When we finally arrived at a clinic filled with very ill folk and a disinterested clerk at the counter, the young man in hospital scrubs nearby said “We don’t handle that emergency here’ while he dialed 911. The compassionate wanna-be doc took vital signs and talked to us calmly until the EMTs arrived, so very Hollywood in looks and type, with a strong sense of command in posture and procedure. My husband’s blood pressure could have raised the roof, but the first whiff of nitro cleared his pain. He smiled. He was going to be all right.

Our friends drove us – a red caboose for Larry’s red ‘float’ – and I watched as he began to laugh at some jokes made by the competent team ministering to him in the ambulance. “Laughter is the best medicine”. Relief for a worried wife.

We arrived at San Antonio Hospital, which a later Internet search verified had been in existence for over 100 years. With the universal blessing of God-incidence, our closest relative called on Larry’s cell phone just as we arrived at the hospital. While he was not expecting the bad news, and it took a few moments to break through his excited chatter, he got the family prayer warriors engaged and tasked himself to call other family members. I could focus on my husband.

Though the EKG was somewhat irregular, the first blood test showed that there was no heart muscle damage. However, the doc said that two more test administrations were required, at 6-8 hour intervals, to assure that there’d been no heart attack.  Our friends drove back to the hotel for the evening’s celebrations and worked out a method to return Larry’s car to the hospital that night.

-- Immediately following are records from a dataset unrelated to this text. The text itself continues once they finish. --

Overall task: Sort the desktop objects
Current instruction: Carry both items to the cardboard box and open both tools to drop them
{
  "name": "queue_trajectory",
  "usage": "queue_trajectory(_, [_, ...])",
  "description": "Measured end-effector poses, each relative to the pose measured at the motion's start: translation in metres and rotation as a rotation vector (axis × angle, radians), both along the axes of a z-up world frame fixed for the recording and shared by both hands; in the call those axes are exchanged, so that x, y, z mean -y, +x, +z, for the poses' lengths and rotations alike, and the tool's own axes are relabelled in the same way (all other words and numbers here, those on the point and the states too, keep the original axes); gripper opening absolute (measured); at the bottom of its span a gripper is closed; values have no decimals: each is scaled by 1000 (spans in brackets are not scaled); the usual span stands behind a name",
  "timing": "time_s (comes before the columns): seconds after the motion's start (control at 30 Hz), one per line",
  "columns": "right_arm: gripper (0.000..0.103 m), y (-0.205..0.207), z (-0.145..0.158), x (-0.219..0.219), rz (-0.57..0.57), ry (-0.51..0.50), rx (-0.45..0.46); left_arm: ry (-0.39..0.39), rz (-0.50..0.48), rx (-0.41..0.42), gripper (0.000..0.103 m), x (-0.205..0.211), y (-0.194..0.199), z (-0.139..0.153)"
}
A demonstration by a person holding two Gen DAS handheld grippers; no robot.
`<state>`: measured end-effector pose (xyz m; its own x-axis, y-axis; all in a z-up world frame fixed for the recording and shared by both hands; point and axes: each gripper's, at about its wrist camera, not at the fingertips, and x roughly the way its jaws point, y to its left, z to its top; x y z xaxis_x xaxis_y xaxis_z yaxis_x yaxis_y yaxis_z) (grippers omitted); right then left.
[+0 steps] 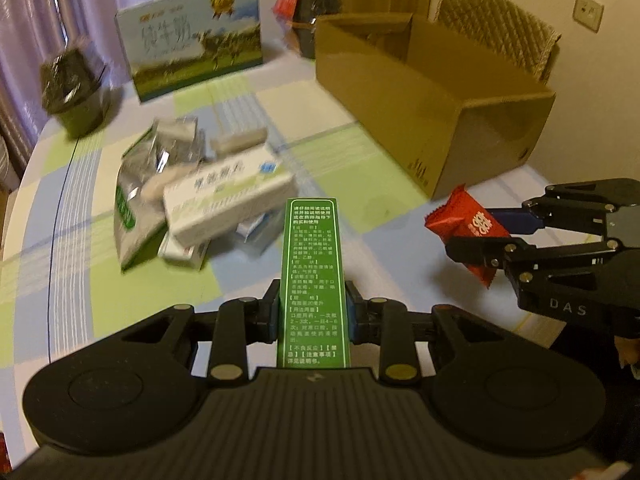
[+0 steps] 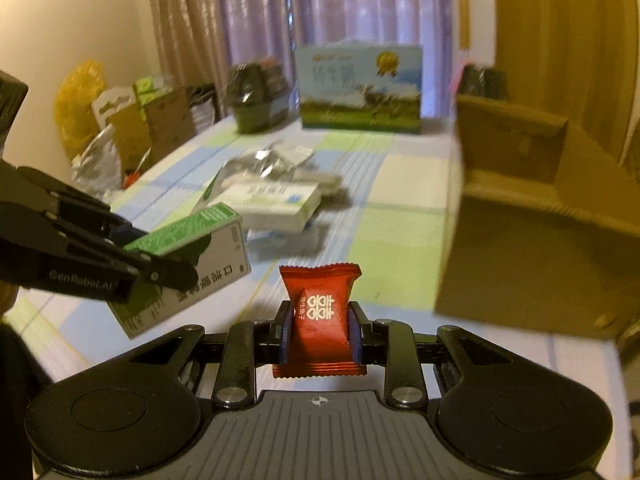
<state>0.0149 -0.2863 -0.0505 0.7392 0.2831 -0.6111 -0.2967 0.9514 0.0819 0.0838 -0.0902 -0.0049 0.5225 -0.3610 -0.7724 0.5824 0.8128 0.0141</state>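
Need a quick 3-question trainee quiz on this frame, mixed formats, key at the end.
1. True or false: the left gripper is shut on the green medicine box.
2. Multiple choice: what does the right gripper hold? A) a foil pouch B) the red candy packet C) nothing
3. Fill in: the open cardboard box stands on the table to the ___ of the pile of boxes and pouches, seen from the left wrist view.

Key: 1 true; 2 B; 3 right
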Motion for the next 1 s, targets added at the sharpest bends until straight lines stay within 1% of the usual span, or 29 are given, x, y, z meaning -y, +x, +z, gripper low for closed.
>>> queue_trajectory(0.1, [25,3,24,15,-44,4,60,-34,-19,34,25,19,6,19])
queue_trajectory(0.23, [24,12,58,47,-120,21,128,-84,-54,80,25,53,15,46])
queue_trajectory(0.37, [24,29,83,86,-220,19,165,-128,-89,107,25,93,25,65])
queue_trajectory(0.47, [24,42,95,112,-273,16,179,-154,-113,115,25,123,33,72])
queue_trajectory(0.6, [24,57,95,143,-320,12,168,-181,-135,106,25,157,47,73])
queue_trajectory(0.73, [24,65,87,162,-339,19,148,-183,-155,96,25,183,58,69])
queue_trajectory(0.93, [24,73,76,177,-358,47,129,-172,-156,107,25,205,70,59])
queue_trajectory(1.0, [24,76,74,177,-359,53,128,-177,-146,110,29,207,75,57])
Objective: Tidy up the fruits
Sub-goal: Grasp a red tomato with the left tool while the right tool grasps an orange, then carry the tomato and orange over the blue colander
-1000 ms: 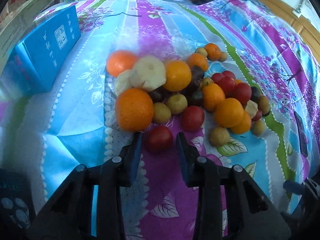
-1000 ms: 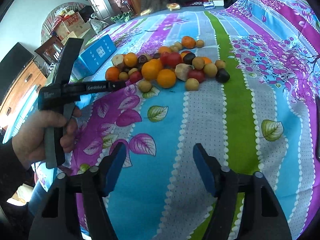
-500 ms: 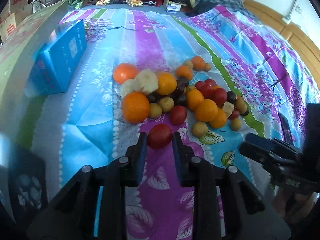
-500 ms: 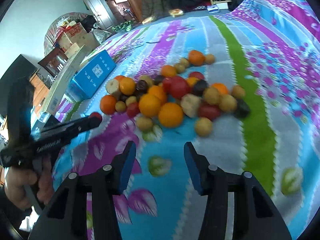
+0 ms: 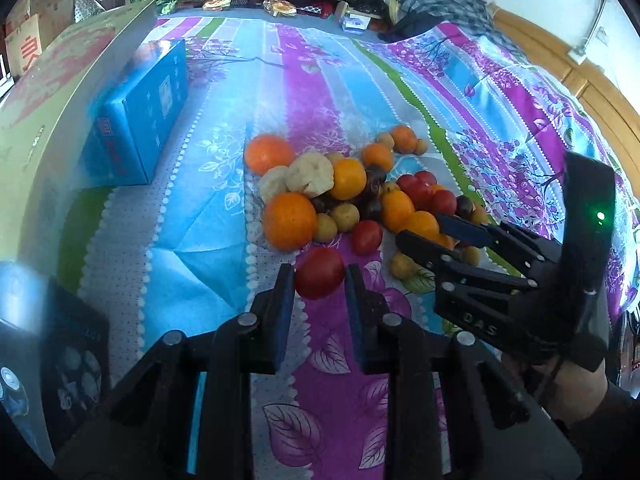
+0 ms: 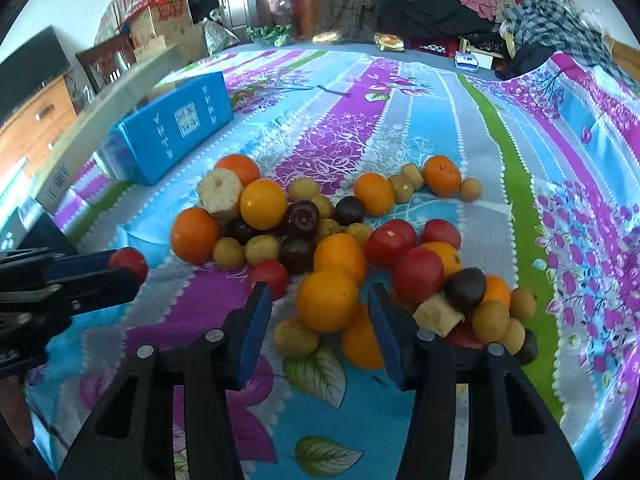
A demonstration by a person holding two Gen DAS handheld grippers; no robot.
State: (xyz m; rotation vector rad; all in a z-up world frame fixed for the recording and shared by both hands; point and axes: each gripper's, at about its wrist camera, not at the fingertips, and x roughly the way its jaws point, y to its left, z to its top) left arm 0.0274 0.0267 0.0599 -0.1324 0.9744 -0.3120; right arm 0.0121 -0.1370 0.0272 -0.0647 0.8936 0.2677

We waited in the small emergency room, where several gurneys with prone, anguished people lined the entry walls with numbers penciled on masking tape above them. That’s how crowded the place was – overflowing with afflicted people. We felt fortunate to have one of the semi-private screened areas, but we waited for six hours until there was a hospital room for my husband. Finally at 10:30 p.m. he gained a space – in a room with an seriously-ill man.

Then I blessed GPS, for I’d be able to drive twelve miles back to the hotel by myself. Leaving Larry in the hospital room, where all were aflurry, but not all about him, took every ounce of strength I had, every prayer I’d ever said with trust in God and docs.

While in the ER we’d witnessed a priest administering Last Rites to three people on those gurneys lining the walls. What a reminder to cherish life while you have it, before it floats away.